旅先で
「あのっ!私と踊ってくださいませんこと?」
久しぶりにシマロン方面に旅に出ることになり、随分慣れた豪華客船の夜会で、
おれ、渋谷ユーリはしっかり逆ナンされていた。
相手は小柄だがスタイルのいい、可愛らしいお嬢さん。
相当勇気を出して声を掛けてくれたらしく、丸いつぶらな瞳が潤み、
頬は僅かに上気していて、殊のほか愛らしい。
以前の俺なら、嬉しさや物珍しさも手伝って1も2もなくお手を拝借、となっていたろうが。
でも、今はもう。
「すまない、裏切れない相手がいるんでね。
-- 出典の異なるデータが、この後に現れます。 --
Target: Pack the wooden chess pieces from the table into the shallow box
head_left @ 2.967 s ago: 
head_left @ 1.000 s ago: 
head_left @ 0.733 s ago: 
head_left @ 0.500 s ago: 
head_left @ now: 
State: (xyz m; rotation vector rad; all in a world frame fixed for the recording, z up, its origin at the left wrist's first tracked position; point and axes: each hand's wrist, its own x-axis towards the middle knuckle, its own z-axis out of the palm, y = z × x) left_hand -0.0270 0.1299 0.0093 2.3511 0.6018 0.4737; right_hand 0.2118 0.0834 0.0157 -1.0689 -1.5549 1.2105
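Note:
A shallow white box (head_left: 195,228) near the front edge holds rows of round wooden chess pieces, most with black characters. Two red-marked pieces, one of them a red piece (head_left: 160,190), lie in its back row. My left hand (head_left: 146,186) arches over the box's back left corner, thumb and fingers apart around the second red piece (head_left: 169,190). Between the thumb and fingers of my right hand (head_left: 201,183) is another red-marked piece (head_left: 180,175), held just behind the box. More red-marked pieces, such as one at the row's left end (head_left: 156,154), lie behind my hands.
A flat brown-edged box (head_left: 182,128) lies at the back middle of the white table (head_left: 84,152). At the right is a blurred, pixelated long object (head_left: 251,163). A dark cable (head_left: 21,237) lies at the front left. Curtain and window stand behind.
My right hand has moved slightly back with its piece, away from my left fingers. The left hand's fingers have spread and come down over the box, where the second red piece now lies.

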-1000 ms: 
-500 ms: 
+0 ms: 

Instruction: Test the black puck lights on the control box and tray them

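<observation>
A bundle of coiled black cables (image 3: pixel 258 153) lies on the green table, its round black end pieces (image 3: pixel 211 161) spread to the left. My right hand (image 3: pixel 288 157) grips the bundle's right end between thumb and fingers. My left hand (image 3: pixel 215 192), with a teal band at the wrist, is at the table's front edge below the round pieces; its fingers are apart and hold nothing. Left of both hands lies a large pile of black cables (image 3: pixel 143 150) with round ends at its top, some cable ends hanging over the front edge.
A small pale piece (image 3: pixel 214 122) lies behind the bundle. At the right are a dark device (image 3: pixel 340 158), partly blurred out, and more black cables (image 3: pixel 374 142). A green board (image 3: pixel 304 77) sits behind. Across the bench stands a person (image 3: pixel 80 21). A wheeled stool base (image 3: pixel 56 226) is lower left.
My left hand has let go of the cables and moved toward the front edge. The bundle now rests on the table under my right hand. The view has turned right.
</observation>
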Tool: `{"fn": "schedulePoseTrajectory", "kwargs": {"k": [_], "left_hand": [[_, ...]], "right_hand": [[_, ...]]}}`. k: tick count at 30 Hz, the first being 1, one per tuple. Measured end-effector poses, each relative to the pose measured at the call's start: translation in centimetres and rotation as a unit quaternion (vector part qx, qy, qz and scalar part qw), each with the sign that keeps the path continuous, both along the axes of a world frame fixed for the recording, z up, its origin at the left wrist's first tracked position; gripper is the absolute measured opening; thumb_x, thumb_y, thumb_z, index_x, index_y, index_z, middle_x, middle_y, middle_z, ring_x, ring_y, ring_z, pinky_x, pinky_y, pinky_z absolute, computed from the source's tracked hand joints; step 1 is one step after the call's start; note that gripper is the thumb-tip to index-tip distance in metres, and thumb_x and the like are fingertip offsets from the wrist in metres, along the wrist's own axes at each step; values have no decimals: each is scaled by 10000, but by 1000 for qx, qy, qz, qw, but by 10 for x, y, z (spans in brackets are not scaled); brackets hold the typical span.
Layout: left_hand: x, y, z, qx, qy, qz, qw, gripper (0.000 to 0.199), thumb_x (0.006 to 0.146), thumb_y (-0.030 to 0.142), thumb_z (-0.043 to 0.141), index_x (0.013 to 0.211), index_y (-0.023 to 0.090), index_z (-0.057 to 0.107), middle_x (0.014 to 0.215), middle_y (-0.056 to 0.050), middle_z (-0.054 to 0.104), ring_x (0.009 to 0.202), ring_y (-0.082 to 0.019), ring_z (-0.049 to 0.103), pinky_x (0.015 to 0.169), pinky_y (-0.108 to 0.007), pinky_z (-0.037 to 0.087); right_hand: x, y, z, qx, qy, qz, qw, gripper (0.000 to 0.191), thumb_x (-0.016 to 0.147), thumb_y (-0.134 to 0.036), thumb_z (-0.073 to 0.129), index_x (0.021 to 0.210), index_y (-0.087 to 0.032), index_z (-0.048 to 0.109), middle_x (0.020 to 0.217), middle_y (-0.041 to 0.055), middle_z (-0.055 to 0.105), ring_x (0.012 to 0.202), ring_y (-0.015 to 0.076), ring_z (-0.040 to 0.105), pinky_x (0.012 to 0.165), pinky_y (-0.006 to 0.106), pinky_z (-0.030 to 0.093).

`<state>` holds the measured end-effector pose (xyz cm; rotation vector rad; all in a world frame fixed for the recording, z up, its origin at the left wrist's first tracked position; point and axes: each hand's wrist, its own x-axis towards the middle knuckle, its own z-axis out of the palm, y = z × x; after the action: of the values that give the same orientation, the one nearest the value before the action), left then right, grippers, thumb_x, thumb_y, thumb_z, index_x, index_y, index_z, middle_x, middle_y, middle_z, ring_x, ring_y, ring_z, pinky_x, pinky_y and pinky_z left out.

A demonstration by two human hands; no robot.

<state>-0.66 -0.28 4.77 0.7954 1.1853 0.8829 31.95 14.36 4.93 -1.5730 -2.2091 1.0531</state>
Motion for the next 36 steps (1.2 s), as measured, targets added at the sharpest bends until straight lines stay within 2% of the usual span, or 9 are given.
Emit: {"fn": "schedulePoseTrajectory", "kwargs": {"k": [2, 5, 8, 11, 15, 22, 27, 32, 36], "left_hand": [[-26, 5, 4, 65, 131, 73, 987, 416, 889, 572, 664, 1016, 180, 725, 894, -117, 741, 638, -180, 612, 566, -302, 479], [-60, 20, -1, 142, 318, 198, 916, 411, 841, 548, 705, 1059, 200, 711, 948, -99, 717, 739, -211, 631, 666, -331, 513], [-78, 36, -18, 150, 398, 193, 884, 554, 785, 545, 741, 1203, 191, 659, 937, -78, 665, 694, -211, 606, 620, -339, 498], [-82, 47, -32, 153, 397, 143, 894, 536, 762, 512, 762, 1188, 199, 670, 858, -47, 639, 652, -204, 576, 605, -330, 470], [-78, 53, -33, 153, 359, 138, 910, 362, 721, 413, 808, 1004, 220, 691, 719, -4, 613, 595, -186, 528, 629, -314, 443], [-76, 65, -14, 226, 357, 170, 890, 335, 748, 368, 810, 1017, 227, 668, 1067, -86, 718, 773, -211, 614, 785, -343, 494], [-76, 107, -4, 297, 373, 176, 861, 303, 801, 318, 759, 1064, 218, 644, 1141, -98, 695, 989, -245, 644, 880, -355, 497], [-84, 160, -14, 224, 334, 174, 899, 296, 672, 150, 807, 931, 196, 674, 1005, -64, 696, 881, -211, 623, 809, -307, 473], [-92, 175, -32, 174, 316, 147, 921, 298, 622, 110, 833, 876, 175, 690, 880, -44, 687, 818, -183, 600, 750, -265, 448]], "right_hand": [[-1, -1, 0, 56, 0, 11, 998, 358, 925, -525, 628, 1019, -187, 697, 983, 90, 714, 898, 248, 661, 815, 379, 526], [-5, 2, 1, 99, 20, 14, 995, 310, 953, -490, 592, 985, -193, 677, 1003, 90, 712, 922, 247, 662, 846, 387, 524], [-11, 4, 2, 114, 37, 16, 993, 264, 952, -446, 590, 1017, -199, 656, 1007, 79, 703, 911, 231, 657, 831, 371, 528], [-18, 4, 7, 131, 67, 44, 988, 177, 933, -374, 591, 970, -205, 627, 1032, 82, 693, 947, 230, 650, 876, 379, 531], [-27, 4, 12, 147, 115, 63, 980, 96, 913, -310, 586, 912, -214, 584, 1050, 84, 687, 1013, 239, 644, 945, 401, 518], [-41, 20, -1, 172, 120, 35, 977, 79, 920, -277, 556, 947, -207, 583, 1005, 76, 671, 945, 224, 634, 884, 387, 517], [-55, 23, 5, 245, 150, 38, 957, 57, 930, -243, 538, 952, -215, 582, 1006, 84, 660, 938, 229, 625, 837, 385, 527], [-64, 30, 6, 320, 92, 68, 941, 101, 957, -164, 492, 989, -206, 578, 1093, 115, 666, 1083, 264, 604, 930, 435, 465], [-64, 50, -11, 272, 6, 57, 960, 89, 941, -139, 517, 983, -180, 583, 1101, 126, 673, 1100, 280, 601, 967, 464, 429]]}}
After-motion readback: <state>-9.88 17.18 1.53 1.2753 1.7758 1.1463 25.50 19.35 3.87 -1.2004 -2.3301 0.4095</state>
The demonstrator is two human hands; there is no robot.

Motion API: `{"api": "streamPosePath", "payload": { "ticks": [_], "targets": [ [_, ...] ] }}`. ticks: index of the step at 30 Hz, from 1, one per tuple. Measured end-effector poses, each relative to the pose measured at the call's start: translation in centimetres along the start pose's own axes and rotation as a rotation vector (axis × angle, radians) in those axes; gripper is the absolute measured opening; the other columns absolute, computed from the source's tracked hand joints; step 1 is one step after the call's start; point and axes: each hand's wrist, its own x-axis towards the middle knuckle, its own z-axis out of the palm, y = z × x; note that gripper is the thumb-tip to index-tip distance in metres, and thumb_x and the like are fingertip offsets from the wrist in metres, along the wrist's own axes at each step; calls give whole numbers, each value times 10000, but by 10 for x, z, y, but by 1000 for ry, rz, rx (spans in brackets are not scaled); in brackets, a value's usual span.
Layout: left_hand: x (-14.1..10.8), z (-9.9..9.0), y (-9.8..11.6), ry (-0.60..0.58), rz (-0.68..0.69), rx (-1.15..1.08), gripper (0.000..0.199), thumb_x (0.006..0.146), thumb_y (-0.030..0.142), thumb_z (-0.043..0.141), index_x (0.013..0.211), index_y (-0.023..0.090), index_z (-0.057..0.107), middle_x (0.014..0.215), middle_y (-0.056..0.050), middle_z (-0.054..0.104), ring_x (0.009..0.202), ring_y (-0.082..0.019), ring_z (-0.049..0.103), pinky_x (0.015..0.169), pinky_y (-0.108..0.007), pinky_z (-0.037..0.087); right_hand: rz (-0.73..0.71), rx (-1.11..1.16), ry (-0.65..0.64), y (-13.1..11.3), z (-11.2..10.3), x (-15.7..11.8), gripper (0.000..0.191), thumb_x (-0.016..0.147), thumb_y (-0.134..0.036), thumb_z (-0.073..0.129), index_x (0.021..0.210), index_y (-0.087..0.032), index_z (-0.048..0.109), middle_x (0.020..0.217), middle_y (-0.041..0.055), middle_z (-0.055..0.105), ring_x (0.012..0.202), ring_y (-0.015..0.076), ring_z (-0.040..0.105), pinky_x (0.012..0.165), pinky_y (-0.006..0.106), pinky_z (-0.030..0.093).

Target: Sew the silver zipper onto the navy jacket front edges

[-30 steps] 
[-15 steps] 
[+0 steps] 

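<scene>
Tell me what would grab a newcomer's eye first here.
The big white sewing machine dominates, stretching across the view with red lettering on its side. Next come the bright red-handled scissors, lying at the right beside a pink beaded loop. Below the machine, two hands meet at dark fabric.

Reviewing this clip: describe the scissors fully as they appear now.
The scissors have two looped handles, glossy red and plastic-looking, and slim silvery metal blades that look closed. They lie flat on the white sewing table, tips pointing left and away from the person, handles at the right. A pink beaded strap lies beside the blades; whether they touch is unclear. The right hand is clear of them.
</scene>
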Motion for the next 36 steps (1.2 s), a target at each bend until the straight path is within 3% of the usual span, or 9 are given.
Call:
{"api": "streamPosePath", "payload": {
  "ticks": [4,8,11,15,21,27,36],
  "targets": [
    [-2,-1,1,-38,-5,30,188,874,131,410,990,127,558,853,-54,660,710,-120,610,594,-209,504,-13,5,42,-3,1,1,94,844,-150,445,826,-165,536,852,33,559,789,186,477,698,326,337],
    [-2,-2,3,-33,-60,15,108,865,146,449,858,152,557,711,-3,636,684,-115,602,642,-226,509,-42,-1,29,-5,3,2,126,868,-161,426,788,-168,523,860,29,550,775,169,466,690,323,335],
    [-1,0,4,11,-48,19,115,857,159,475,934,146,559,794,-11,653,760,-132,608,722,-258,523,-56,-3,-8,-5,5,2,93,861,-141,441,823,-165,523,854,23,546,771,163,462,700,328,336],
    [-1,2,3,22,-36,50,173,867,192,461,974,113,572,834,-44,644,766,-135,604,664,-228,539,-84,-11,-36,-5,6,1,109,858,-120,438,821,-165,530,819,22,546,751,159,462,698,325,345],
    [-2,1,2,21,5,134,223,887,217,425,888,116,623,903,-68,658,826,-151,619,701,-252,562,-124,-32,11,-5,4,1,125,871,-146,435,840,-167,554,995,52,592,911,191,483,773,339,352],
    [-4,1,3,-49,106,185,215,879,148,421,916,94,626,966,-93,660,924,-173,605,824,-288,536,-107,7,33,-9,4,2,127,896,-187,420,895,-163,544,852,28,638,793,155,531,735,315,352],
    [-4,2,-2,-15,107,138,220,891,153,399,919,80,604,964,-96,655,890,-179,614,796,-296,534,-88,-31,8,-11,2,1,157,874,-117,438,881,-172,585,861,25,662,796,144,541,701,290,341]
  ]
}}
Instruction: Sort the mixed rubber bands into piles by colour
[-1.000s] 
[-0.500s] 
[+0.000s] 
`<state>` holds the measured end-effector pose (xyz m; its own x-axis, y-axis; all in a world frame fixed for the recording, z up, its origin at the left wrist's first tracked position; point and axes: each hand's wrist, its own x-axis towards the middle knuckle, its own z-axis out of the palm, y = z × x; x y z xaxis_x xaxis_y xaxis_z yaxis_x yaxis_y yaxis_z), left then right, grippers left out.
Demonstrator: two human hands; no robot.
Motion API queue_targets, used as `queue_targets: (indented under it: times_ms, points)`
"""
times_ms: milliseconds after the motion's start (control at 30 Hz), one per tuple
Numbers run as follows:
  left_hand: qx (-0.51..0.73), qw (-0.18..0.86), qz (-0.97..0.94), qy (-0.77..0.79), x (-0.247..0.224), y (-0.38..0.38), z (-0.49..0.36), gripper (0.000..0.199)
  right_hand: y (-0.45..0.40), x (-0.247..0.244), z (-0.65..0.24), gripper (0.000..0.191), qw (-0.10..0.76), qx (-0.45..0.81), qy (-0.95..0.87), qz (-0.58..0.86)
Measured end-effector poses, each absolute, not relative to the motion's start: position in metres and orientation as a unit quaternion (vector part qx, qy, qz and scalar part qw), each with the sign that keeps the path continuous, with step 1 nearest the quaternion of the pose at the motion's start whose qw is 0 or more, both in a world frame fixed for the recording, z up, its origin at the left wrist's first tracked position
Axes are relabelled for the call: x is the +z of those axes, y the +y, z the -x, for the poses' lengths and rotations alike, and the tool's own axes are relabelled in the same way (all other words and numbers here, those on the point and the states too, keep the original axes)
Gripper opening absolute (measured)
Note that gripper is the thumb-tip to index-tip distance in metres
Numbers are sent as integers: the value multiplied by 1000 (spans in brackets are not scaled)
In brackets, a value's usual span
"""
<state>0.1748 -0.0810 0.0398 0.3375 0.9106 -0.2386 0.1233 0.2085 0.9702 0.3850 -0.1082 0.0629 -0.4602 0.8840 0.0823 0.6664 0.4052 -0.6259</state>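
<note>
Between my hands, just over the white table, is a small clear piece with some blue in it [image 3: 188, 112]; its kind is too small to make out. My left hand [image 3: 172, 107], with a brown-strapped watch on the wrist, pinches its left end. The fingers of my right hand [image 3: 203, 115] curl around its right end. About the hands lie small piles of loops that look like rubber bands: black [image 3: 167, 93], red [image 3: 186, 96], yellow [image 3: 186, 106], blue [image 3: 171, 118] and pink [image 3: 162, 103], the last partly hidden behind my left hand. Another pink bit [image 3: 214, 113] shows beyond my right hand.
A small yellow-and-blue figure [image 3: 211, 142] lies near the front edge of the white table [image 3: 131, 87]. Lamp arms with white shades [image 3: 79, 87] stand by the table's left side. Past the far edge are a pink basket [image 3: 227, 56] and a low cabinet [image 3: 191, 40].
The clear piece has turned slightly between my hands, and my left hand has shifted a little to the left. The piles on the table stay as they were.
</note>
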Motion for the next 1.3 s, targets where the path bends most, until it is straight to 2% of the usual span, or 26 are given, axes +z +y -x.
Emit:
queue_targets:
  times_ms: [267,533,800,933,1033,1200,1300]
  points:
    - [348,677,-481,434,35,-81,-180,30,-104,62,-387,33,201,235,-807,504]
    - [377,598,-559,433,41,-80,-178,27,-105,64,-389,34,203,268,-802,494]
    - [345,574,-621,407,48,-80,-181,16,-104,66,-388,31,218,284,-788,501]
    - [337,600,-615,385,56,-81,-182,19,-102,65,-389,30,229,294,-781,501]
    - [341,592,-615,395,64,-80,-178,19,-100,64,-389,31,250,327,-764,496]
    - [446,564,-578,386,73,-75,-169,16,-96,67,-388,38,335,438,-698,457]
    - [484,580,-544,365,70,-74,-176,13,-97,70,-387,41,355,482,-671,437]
」
眞魔国夜の帝王の異名を持つコンラートの・・・まぁ本人は否定するけどね。
おれは妙に確信している、彼直伝のお断りの文句も、昔は聞くだけで背筋が寒くなったと言うのに、
今ではほら!
こんなにあっさり使ってる。
理由は簡単。
この台詞が「真実」だからなんだけど。
「ユーリ!」
グラスを2つ握り締めて帰って来た、愛しいヴォルフラム。
お嬢さんとおれとを見比べながら、微妙な表情で突っ立っている彼の手からグラスを取り上げると、
聡い瞳をしたお嬢さんに目配せを一つ。
それから愛しい人に、こう呟いた。